Work to complete >> I would like the records restated word for word, without the pictures.

Data for this exercise >>
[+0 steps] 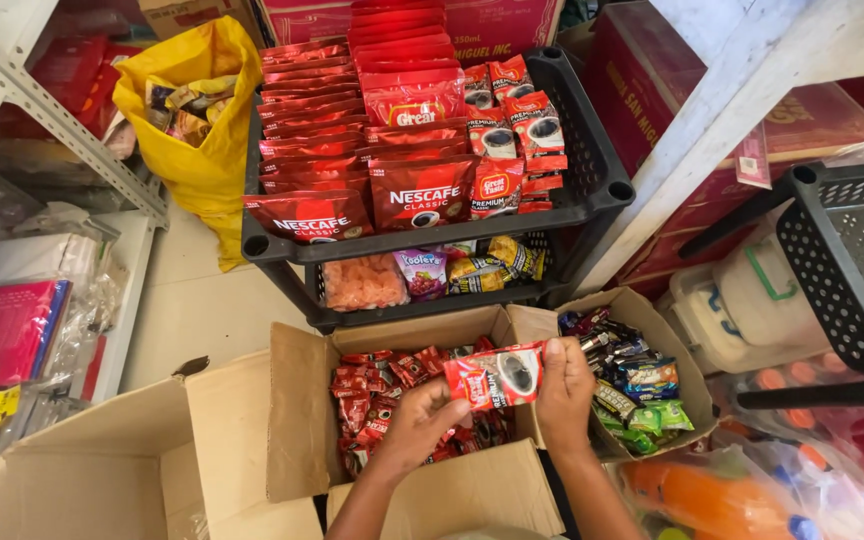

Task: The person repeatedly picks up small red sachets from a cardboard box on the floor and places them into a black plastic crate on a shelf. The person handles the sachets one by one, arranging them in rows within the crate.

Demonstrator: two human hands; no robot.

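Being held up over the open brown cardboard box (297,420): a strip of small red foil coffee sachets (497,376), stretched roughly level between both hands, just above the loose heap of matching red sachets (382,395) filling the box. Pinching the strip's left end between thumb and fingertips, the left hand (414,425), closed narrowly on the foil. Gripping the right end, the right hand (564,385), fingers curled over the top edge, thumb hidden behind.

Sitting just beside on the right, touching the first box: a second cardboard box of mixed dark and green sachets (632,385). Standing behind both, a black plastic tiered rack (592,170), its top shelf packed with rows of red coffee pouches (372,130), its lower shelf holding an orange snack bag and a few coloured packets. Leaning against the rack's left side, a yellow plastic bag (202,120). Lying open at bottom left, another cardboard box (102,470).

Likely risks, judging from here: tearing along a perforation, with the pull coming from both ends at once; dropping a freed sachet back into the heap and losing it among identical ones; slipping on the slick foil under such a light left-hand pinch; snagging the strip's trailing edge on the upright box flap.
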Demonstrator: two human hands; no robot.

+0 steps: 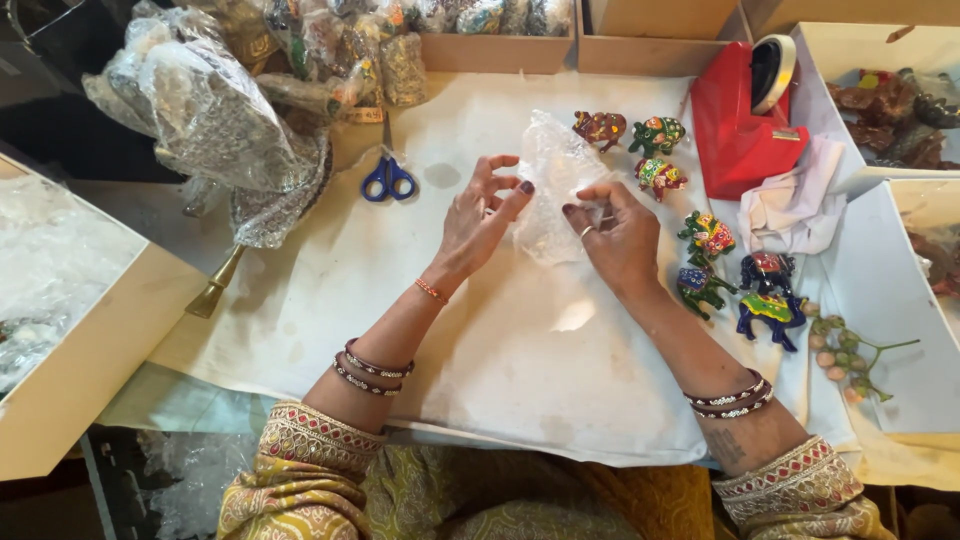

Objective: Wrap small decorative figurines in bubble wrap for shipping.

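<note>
Embroidered sleeves (300, 450) nearest; left hand (478, 218) and right hand (618, 238) fingers pinch a clear plastic wrap (552, 180) above the counter (520, 360): judged light, limp, slippery; grip edges

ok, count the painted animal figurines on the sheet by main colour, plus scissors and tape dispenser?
Dark red figurine: 1
Green figurines: 2
Multicolour figurines: 2
Blue figurine: 1
Blue-handled scissors: 1
Red tape dispenser: 1
Total: 8
Both hands, left hand and right hand, grip a clear plastic wrap, not counted.
</note>
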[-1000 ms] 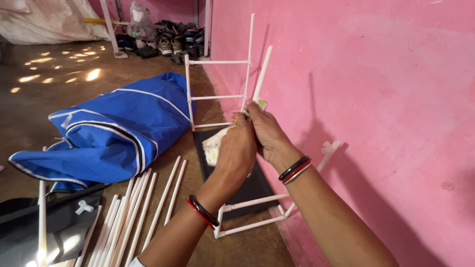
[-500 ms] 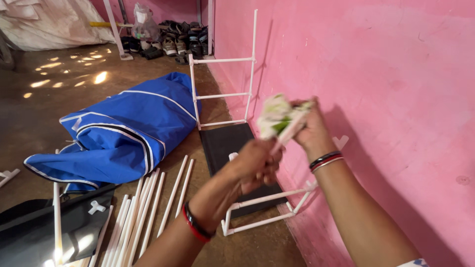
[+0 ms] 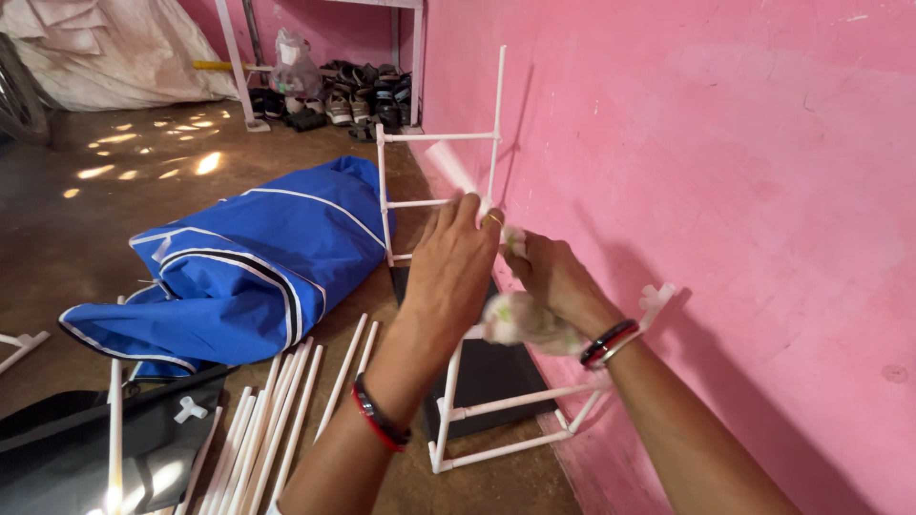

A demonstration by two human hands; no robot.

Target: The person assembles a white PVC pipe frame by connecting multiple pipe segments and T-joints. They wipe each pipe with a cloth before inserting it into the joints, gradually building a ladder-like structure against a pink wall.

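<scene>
Looking down at both hands raised in front of the pink wall (image 3: 725,191), w/ the white pipe frame (image 3: 441,205) leaning against it just behind them. My left hand (image 3: 453,272) is flat, fingers (image 3: 456,217) stretched out side by side, pressed on a thin white rod (image 3: 450,164) that's motion-blurred; its long axis runs approx 11 to 5 o'clock, upper end poking out past the fingertips toward 11. My right hand (image 3: 553,277) sits at 3 o'clock from the left, nearly touching it, curled round a crumpled whitish-green cloth (image 3: 520,319) bunched under the palm at approx 6. Can't tell if the right also pinches the rod. Left hand covers more of the rod. Loose white rods (image 3: 277,420) lie on the floor at 7, beside the blue bag (image 3: 239,257).
</scene>
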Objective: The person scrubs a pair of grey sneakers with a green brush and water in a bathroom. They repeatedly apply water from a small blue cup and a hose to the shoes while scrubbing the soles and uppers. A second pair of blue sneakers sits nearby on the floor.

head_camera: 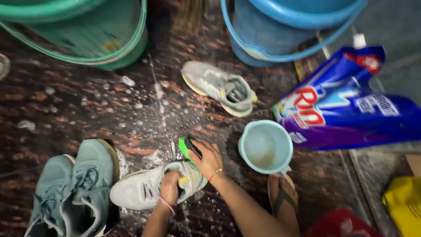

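Observation:
A light grey sneaker [140,189] lies on its side on the wet, soapy floor. My left hand [170,188] grips it at the opening, fingers tucked inside. My right hand [207,158] is closed on a green and black scrub brush [186,147], which is pressed against the sneaker's heel end. The matching grey sneaker [221,85] lies apart, farther away near the buckets.
A pair of teal sneakers [74,188] lies at the left. A light blue mug [265,147] stands right of my right hand, with a blue detergent pouch [351,109] beyond it. A green bucket [87,30] and a blue bucket [280,26] stand at the top. My sandalled foot [285,197] is at lower right.

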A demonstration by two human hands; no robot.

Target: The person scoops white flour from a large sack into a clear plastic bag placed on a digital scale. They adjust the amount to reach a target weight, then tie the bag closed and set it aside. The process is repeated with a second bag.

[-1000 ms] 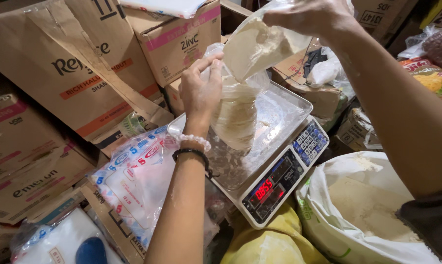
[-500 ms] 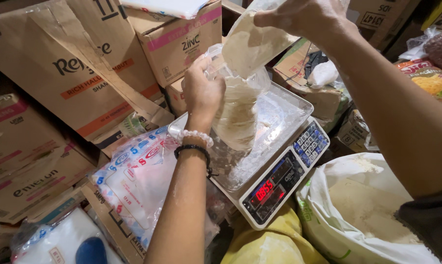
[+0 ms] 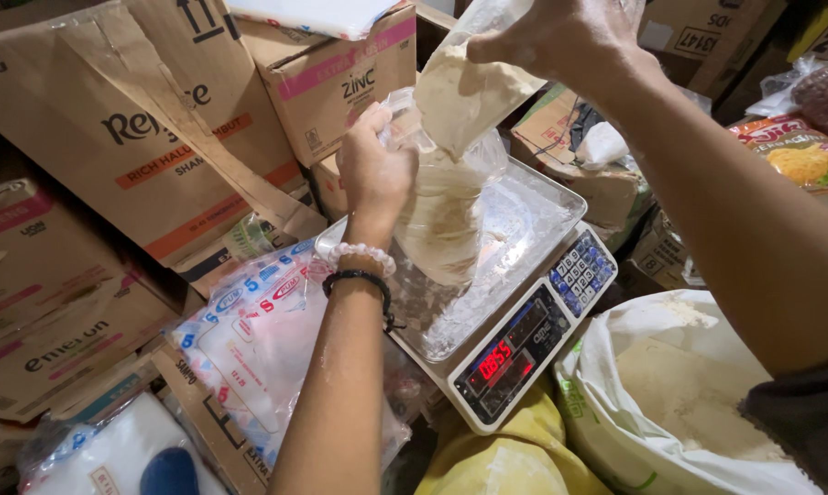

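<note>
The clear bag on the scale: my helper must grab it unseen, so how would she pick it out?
Find the digital scale with its steel pan, in the middle among cardboard boxes. On the pan stands a clear bag part-filled with pale powder, its mouth held by the left hand. Unlike the printed packets beside it, it is unprinted.
</note>
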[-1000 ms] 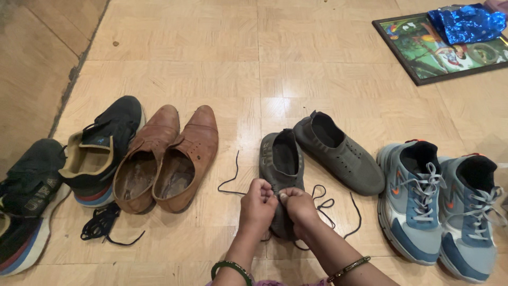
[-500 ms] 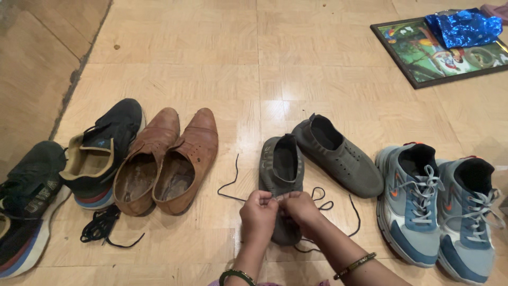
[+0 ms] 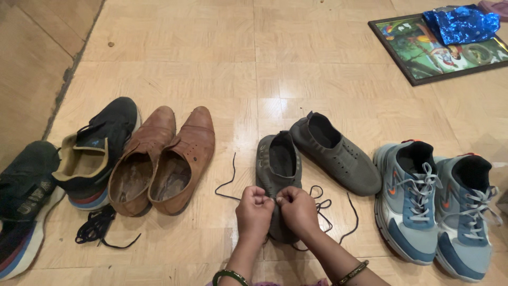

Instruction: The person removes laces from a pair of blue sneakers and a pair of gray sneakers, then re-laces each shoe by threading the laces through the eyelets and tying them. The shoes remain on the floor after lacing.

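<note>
Eight shoes lie in a row on the tiled floor [image 3: 174, 47]: two black trainers [image 3: 90, 153] at the far left, two brown shoes [image 3: 182, 159] beside them, two grey shoes in the middle and two blue trainers [image 3: 418, 201] at the right. There is one loose black lace [image 3: 98, 228] bunched near the black trainers, one framed picture [image 3: 423, 50] at the far right, and one blue shiny wrap [image 3: 460, 24] lying on it.

The near grey shoe [image 3: 278, 164] lies just left of the other grey shoe [image 3: 336, 153], its long axis running near to far, heel opening on the far side and toe towards the person. Both hands sit over its toe end. The left hand [image 3: 254, 212] and right hand [image 3: 299, 209] are touching, fingers clenched and pinching a thin dark lace [image 3: 230, 182] between them; its ends trail on the floor to both sides of the shoe.

The toe of that shoe is hidden under the hands. The leftmost black trainer is cut off by the left edge, the picture by the right edge. Just where the lace enters the shoe cannot be made out.
</note>
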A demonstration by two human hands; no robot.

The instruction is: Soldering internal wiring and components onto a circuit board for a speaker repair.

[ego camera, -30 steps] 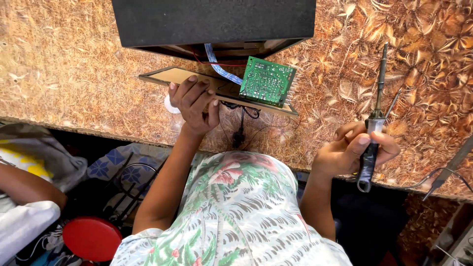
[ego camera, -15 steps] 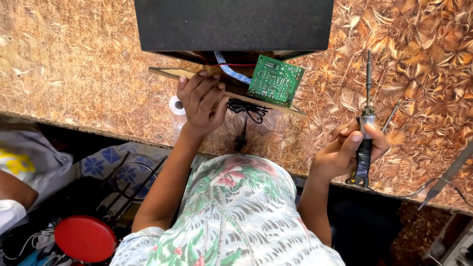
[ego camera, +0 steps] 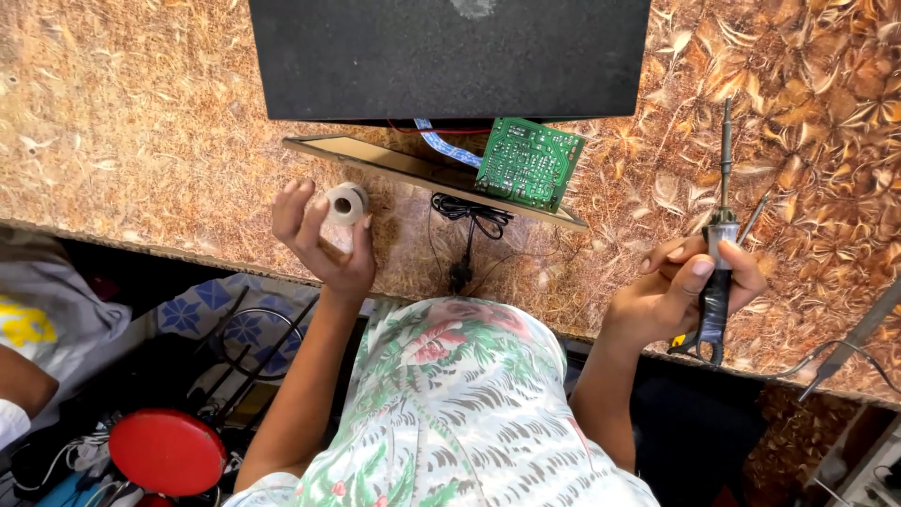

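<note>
The desk [ego camera: 141,122] has a mottled brown leaf-patterned top. The left hand [ego camera: 319,244] pinches a small white solder spool [ego camera: 345,204] near the front edge. The right hand [ego camera: 680,291] is clenched around a black-handled soldering iron [ego camera: 721,235], tip pointing away. A green circuit board [ego camera: 528,161] leans against a black box [ego camera: 450,56] at the back edge. Judged step: preparing to solder; feeding wire calls for bringing both hands to the board. The solder wire end is too fine to discern.
</note>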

Exercise solution >>
[+0 steps] 

Task: The person repeatedly picks up small red sachets from a cardboard box on the floor and places them into a black plastic crate on a shelf. The person handles the sachets one by one, arranging them in rows within the crate.

Demonstrator: two human hands; no robot.

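Being held up over the open brown cardboard box (297,420): a strip of small red foil coffee sachets (497,376), stretched roughly level between both hands, just above the loose heap of matching red sachets (382,395) filling the box. Pinching the strip's left end between thumb and fingertips, the left hand (414,425), closed narrowly on the foil. Gripping the right end, the right hand (564,385), fingers curled over the top edge, thumb hidden behind.

Sitting just beside on the right, touching the first box: a second cardboard box of mixed dark and green sachets (632,385). Standing behind both, a black plastic tiered rack (592,170), its top shelf packed with rows of red coffee pouches (372,130), its lower shelf holding an orange snack bag and a few coloured packets. Leaning against the rack's left side, a yellow plastic bag (202,120). Lying open at bottom left, another cardboard box (102,470).

Likely risks, judging from here: tearing along a perforation, with the pull coming from both ends at once; dropping a freed sachet back into the heap and losing it among identical ones; slipping on the slick foil under such a light left-hand pinch; snagging the strip's trailing edge on the upright box flap.
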Demonstrator: two human hands; no robot.

+0 steps: 

Objective: Wrap small decorative figurines in bubble wrap for shipping.

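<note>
Embroidered sleeves (300, 450) nearest; left hand (478, 218) and right hand (618, 238) fingers pinch a clear plastic wrap (552, 180) above the counter (520, 360): judged light, limp, slippery; grip edges

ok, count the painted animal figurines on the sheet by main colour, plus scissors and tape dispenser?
Dark red figurine: 1
Green figurines: 2
Multicolour figurines: 2
Blue figurine: 1
Blue-handled scissors: 1
Red tape dispenser: 1
Total: 8
Both hands, left hand and right hand, grip a clear plastic wrap, not counted.
</note>
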[-1000 ms] 
[-500 ms] 
[+0 ms] 

A demonstration by two human hands; no robot.

Target: The person assembles a white PVC pipe frame by connecting multiple pipe segments and T-joints. They wipe each pipe with a cloth before inserting it into the joints, gradually building a ladder-like structure against a pink wall.

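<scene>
Looking down at both hands raised in front of the pink wall (image 3: 725,191), w/ the white pipe frame (image 3: 441,205) leaning against it just behind them. My left hand (image 3: 453,272) is flat, fingers (image 3: 456,217) stretched out side by side, pressed on a thin white rod (image 3: 450,164) that's motion-blurred; its long axis runs approx 11 to 5 o'clock, upper end poking out past the fingertips toward 11. My right hand (image 3: 553,277) sits at 3 o'clock from the left, nearly touching it, curled round a crumpled whitish-green cloth (image 3: 520,319) bunched under the palm at approx 6. Can't tell if the right also pinches the rod. Left hand covers more of the rod. Loose white rods (image 3: 277,420) lie on the floor at 7, beside the blue bag (image 3: 239,257).
</scene>
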Objective: The person scrubs a pair of grey sneakers with a green brush and water in a bathroom. They repeatedly apply water from a small blue cup and a hose to the shoes while scrubbing the soles and uppers. A second pair of blue sneakers sits nearby on the floor.

head_camera: 

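Observation:
A light grey sneaker [140,189] lies on its side on the wet, soapy floor. My left hand [170,188] grips it at the opening, fingers tucked inside. My right hand [207,158] is closed on a green and black scrub brush [186,147], which is pressed against the sneaker's heel end. The matching grey sneaker [221,85] lies apart, farther away near the buckets.
A pair of teal sneakers [74,188] lies at the left. A light blue mug [265,147] stands right of my right hand, with a blue detergent pouch [351,109] beyond it. A green bucket [87,30] and a blue bucket [280,26] stand at the top. My sandalled foot [285,197] is at lower right.
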
A demonstration by two human hands; no robot.

Target: The person scoops white flour from a large sack into a clear plastic bag placed on a digital scale. They adjust the amount to reach a target weight, then tie the bag closed and set it aside. The process is repeated with a second bag.

[-1000 ms] 
[-500 ms] 
[+0 ms] 

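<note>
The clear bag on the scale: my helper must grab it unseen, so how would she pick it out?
Find the digital scale with its steel pan, in the middle among cardboard boxes. On the pan stands a clear bag part-filled with pale powder, its mouth held by the left hand. Unlike the printed packets beside it, it is unprinted.
</note>
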[-1000 ms] 
[-500 ms] 
[+0 ms] 

Instruction: The person removes laces from a pair of blue sneakers and a pair of gray sneakers, then re-laces each shoe by threading the laces through the eyelets and tying them. The shoes remain on the floor after lacing.

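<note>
Eight shoes lie in a row on the tiled floor [image 3: 174, 47]: two black trainers [image 3: 90, 153] at the far left, two brown shoes [image 3: 182, 159] beside them, two grey shoes in the middle and two blue trainers [image 3: 418, 201] at the right. There is one loose black lace [image 3: 98, 228] bunched near the black trainers, one framed picture [image 3: 423, 50] at the far right, and one blue shiny wrap [image 3: 460, 24] lying on it.

The near grey shoe [image 3: 278, 164] lies just left of the other grey shoe [image 3: 336, 153], its long axis running near to far, heel opening on the far side and toe towards the person. Both hands sit over its toe end. The left hand [image 3: 254, 212] and right hand [image 3: 299, 209] are touching, fingers clenched and pinching a thin dark lace [image 3: 230, 182] between them; its ends trail on the floor to both sides of the shoe.

The toe of that shoe is hidden under the hands. The leftmost black trainer is cut off by the left edge, the picture by the right edge. Just where the lace enters the shoe cannot be made out.
</note>
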A demonstration by two human hands; no robot.

The instruction is: Soldering internal wiring and components onto a circuit board for a speaker repair.

[ego camera, -30 steps] 
[ego camera, -15 steps] 
[ego camera, +0 steps] 

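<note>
The desk [ego camera: 141,122] has a mottled brown leaf-patterned top. The left hand [ego camera: 319,244] pinches a small white solder spool [ego camera: 345,204] near the front edge. The right hand [ego camera: 680,291] is clenched around a black-handled soldering iron [ego camera: 721,235], tip pointing away. A green circuit board [ego camera: 528,161] leans against a black box [ego camera: 450,56] at the back edge. Judged step: preparing to solder; feeding wire calls for bringing both hands to the board. The solder wire end is too fine to discern.
</note>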

What appears above is the full answer.